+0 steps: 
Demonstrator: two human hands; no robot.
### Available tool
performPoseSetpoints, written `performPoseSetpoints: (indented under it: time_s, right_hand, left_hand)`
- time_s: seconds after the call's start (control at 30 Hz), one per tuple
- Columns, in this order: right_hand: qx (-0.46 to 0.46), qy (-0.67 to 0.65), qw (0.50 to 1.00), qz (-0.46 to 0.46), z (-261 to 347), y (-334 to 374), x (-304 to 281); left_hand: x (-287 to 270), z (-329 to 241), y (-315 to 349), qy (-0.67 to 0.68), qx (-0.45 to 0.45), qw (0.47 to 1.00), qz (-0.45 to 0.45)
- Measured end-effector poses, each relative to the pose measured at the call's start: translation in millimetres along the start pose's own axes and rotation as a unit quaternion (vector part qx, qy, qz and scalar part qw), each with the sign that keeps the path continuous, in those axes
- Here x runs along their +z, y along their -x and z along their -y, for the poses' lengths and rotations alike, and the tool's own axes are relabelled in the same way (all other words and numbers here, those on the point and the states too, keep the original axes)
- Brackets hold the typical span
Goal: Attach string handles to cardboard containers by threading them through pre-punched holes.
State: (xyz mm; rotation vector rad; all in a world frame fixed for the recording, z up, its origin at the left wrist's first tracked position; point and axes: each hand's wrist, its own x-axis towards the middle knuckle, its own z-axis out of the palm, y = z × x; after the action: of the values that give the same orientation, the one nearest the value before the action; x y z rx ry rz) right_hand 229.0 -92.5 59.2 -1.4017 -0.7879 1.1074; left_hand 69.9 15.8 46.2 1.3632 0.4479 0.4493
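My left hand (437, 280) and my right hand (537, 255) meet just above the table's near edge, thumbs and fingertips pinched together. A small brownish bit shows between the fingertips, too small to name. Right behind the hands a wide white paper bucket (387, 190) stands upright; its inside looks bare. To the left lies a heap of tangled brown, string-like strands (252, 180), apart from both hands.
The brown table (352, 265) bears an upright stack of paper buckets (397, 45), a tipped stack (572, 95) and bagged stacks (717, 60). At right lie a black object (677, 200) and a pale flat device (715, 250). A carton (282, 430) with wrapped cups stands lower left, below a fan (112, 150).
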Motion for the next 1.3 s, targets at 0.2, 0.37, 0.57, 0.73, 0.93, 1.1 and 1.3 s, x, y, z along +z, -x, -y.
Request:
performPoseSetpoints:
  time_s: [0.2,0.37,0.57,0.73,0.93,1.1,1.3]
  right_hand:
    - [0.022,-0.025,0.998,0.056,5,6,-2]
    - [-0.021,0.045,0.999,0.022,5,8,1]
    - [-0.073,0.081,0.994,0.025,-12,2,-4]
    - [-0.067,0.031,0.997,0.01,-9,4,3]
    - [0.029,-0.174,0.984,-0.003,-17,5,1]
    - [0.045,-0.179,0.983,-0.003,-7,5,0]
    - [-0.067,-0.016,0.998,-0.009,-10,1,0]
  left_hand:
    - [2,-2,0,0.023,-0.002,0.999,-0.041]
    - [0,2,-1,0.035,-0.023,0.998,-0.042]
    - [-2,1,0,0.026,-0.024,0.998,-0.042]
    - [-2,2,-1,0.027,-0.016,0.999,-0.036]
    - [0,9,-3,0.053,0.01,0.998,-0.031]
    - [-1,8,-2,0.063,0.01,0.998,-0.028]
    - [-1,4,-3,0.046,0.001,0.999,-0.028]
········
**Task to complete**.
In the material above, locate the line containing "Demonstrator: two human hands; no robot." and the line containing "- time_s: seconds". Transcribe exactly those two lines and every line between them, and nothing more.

**Result of the exercise**.
Demonstrator: two human hands; no robot.
### Available tool
performPoseSetpoints, written `performPoseSetpoints: (indented under it: time_s, right_hand, left_hand)`
- time_s: seconds after the call's start (control at 30 Hz), one per tuple

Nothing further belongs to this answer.